• **Task instructions**
Scan the records below for the line with "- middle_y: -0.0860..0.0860" and the line with "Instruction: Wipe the". Repeat those two lines and every line between them exactly, and nothing else.
##########
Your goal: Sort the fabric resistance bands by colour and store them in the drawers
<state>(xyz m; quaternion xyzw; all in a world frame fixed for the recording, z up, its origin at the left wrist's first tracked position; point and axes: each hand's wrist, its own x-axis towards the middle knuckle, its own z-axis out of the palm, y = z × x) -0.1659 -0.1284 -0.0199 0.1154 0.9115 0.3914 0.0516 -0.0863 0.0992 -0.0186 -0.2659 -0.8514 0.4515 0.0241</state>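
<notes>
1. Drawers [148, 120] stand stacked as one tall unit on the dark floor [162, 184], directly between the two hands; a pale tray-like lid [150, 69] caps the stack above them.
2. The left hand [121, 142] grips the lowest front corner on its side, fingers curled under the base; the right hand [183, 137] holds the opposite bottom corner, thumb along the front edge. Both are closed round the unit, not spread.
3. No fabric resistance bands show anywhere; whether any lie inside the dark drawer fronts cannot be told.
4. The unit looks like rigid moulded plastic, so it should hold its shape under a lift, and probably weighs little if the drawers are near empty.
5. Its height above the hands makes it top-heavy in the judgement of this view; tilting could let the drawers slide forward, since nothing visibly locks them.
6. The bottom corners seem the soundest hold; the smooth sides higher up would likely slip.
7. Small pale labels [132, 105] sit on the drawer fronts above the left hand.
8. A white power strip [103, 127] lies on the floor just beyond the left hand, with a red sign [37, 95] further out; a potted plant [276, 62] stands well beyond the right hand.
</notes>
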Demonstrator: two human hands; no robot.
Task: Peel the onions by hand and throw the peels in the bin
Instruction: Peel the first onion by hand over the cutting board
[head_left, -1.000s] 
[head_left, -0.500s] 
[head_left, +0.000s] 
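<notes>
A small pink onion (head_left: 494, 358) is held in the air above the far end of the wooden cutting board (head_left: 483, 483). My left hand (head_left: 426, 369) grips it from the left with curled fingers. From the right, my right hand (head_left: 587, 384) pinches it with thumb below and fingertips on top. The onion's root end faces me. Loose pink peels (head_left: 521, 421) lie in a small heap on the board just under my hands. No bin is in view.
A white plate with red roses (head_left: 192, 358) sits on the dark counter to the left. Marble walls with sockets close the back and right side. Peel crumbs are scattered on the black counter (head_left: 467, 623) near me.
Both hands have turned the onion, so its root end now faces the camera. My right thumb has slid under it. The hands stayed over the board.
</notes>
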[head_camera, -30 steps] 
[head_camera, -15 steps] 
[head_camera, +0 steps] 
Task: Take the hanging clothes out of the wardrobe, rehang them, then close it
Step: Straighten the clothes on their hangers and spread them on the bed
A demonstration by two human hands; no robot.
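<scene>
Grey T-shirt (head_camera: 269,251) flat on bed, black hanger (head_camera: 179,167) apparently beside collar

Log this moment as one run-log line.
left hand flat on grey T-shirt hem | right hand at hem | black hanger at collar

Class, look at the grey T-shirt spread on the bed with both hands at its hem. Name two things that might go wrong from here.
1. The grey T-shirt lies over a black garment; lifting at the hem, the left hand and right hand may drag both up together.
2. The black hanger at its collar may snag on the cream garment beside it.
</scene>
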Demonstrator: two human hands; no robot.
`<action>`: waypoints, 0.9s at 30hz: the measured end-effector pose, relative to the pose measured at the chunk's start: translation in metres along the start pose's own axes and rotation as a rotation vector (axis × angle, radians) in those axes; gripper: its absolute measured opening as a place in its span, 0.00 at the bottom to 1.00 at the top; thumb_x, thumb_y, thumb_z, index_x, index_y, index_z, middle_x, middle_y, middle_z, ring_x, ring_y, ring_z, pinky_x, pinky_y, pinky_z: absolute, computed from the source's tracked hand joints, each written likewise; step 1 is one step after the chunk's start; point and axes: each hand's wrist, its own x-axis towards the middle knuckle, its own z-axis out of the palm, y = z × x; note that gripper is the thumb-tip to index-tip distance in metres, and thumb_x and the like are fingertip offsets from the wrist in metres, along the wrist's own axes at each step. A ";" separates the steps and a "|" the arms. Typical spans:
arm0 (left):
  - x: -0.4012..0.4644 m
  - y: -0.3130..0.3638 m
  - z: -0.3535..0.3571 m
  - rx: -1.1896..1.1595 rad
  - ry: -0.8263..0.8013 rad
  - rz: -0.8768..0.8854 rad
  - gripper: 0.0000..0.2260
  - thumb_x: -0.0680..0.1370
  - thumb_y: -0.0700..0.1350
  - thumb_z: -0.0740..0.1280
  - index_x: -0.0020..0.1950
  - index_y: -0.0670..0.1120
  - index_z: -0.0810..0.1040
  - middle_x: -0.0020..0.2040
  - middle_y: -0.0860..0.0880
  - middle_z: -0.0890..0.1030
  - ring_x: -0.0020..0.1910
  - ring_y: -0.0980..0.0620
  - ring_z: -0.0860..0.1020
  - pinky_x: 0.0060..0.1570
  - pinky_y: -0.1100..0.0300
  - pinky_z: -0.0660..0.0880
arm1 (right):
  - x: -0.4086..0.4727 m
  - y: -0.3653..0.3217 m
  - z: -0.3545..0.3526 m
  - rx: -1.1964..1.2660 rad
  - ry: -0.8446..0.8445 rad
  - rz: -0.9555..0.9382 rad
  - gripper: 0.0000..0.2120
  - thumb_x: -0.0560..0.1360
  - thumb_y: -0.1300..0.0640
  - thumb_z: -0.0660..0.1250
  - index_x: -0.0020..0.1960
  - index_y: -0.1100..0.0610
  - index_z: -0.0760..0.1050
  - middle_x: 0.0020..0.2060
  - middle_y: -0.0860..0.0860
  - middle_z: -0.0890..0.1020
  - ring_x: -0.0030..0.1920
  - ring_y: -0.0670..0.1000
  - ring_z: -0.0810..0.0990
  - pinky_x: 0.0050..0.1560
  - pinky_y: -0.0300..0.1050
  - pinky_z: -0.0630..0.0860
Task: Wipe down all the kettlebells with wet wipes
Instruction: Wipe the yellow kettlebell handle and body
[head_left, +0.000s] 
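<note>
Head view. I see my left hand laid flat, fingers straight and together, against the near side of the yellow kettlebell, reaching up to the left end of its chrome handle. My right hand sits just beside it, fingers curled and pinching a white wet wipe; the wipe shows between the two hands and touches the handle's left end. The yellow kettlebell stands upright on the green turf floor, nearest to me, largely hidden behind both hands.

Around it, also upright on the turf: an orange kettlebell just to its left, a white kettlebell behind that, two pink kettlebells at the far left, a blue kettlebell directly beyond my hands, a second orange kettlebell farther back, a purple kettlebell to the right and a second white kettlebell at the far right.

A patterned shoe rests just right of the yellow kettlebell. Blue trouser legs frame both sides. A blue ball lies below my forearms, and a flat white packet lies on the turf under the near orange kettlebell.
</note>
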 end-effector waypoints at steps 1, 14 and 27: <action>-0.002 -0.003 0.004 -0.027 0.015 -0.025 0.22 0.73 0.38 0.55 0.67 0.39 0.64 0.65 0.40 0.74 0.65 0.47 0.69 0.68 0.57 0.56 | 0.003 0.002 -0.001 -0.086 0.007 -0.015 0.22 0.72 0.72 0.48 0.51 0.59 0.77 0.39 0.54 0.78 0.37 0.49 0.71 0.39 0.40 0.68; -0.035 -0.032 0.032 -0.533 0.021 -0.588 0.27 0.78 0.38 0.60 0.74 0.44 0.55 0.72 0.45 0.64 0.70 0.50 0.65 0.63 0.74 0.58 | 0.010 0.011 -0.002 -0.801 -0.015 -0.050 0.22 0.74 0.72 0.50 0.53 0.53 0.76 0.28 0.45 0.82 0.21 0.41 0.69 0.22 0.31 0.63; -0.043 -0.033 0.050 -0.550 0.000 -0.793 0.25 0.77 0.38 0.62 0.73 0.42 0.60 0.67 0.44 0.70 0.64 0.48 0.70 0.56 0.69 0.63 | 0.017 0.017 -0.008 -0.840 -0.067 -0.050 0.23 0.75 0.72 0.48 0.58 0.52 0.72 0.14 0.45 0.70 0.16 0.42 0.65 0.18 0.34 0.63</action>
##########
• **Answer area**
  - middle_y: -0.0860..0.0860
  - middle_z: -0.0890..0.1020
  - ring_x: -0.0030..0.1920
  - ring_y: -0.0670..0.1000
  - ring_z: -0.0810..0.0990
  - pinky_x: 0.0050..0.1560
  - pinky_y: -0.0300..0.1050
  - pinky_z: -0.0630..0.0860
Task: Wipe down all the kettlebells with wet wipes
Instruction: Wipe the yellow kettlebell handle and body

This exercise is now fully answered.